Jace smiled sadly. “Because the real world out there…it’s gone, Remy. Earth, the colonies, all of it. There was a war—bombs, plagues…we’re all that’s left. The last remnants of humanity, our minds uploaded into a simulation while our bodies sleep in cryo‑pods drifting through space. They didn’t want us to live with that knowledge. They wanted to give us hope.”

“How do you know all this? If we’re not supposed to know it’s a simulation?”

“Because the upload didn’t take properly with me. My mind kept rejecting the illusion. They had to tell me the truth and made me promise not to tell the others.” Jace looked away, jaw tight. “I didn’t want to lie to you, Remy, but I didn’t want to ruin your reality either. I thought it was kinder to let you live in blissful ignorance. But now…”

The simulation shuddered, the walls wobbling like gelatin. Remy’s head throbbed; for a moment, he could almost see the endless star‑flecked void beyond the illusion.

Jace gripped Remy’s hands, urgent now. “Listen. This simulation—it’s not perfect. It needs updates and patches. Sometimes things slip through, like the glitches you’ve been seeing. I think…I think it’s starting to break down.”

“Break down? What does that mean?”

“It means this reality is going to collapse, sooner rather than later. And you need to make a choice, Remy. You can let that happen—let yourself get pulled out of the simulation—or you can stay. With me.”

Tears streaked Jace’s face. “I can’t leave, Remy. Even if this world isn’t real, my feelings for you are. I don’t want to face whatever waits for us out there. I just want to spend whatever time we have left together. Please…stay with me.”

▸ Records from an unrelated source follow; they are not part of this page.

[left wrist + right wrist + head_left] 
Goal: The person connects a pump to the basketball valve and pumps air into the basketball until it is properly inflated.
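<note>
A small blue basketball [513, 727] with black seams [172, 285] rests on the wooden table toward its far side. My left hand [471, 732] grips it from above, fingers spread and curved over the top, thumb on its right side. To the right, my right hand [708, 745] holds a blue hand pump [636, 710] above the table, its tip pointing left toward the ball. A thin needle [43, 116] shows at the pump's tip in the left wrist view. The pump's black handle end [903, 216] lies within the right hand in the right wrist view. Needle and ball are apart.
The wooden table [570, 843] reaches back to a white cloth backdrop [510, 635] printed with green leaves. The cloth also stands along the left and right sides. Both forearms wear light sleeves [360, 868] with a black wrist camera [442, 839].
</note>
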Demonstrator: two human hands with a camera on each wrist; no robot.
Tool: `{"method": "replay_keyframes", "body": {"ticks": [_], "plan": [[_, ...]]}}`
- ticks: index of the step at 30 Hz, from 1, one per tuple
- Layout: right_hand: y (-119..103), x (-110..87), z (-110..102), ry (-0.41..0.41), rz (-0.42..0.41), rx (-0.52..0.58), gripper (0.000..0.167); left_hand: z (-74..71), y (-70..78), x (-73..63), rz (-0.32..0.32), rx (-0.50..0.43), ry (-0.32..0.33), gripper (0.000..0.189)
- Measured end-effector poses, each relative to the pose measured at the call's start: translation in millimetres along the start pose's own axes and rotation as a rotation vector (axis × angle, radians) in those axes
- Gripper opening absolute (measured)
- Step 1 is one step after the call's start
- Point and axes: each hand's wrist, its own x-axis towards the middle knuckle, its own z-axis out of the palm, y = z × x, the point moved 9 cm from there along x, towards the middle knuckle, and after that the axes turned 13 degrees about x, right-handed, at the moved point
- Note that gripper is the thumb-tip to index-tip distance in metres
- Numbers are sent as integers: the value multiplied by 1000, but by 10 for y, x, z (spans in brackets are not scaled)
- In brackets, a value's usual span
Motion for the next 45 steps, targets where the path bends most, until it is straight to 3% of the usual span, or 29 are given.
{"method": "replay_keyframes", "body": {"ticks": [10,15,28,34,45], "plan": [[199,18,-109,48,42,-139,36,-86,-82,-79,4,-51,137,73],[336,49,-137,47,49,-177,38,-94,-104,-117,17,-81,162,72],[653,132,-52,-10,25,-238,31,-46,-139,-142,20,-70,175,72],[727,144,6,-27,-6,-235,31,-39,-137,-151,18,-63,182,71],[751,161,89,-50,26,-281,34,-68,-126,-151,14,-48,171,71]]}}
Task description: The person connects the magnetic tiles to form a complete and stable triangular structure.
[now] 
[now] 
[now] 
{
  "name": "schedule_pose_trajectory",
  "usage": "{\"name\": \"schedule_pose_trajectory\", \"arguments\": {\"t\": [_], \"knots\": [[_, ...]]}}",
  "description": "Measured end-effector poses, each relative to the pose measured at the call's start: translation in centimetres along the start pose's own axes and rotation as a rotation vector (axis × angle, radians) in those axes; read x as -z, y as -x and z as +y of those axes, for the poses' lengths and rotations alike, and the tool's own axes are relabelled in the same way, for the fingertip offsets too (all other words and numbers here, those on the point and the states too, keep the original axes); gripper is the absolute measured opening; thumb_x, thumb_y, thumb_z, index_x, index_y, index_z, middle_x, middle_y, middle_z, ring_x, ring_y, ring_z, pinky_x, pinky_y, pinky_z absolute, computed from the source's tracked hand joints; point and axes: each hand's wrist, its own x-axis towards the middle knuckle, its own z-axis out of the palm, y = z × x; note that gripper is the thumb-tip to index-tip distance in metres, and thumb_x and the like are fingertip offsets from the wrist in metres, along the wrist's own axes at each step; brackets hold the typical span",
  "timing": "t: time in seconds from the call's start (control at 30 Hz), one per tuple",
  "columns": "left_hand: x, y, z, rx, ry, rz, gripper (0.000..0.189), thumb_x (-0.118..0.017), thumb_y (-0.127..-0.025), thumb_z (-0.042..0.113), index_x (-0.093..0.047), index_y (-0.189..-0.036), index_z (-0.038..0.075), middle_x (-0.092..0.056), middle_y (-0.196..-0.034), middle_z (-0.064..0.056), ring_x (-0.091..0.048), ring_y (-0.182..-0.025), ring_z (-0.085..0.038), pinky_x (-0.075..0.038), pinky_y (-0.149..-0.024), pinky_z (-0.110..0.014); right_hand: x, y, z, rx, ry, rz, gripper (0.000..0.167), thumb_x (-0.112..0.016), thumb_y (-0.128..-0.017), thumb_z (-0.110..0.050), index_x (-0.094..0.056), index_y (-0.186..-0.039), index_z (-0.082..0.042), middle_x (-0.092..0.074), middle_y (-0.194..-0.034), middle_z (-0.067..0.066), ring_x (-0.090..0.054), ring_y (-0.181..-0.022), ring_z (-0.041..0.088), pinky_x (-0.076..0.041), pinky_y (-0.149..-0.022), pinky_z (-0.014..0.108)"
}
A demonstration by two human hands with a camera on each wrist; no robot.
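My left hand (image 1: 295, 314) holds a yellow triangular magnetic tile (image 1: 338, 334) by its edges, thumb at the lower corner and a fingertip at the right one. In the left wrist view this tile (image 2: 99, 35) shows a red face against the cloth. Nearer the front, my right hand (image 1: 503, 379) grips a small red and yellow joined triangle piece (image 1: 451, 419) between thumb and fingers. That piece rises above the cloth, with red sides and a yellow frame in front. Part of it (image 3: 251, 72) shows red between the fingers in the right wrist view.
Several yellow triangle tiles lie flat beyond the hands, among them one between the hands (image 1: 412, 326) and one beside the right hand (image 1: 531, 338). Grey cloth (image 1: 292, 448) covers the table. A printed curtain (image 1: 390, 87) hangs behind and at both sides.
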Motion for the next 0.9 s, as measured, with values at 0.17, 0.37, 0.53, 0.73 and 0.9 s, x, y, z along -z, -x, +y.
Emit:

Remy’s heart cracked like glass. Jace was asking him to willingly live a lie. But it was a lie they could share—in a world where they still had a future, still had hope. Slowly, he reached up and brushed a tear from Jace’s cheek.

“Okay,” he whispered. “I’ll stay.”

Jace folded him into his arms as the simulated corridor around them trembled, polygons shedding like ash from a burning hologram. Remy closed his eyes, held on tight—and chose the lie.

A klaxon wailed. Red system text cascaded across the air like an emergency banner: PURGE INITIATED : CORRUPTED INSTANCES DETECTED.

Walls melted to wire‑frames. Colonists in the distance froze mid‑stride, then shattered into glowing shards that zipped upward and vanished. The world was deleting its own ghosts.

Remy’s breath caught. Jace still clung to him, but his outline jittered—skin dropping to monochrome, then refilling with color in a loop. Each cycle lasted longer; each refresh left more gaps. Through the tears Remy glimpsed scrolling code and the dark starfield beyond.

“I’m still here,” Jace whispered, voice echoing with static. “I promised I’d stay with you.”

Remy tightened his grip, anchoring them both. “Then I’m staying too. Whatever it costs.”

The purge advanced—floor tiles flickering out, gravity hiccupping. Yet around the couple a bubble of reality stubbornly persisted, the simulation allocating precious resources to their shared decision. It was enough to keep them together, but not enough to keep Jace whole.

Pixels bled from his hair; his left hand stuttered, vanishing for entire seconds before re‑rendering. Pain flashed in his eyes—not physical, but existential, the agony of partial erasure.

“It’s okay,” Remy murmured, brushing glitch‑static curls from Jace’s forehead even as they dissolved under his fingers. “I see you. I’ll always see you.”

The klaxon faded; the purge moved on, satisfied the critical corruption had been contained. The corridor rebuilt itself in pristine high‑resolution, but Jace remained imperfect—forever glitching, a living reminder of the price they had paid for blissful illusion.

Remy kissed the half‑transparent boy he loved and whispered, “Worth it.”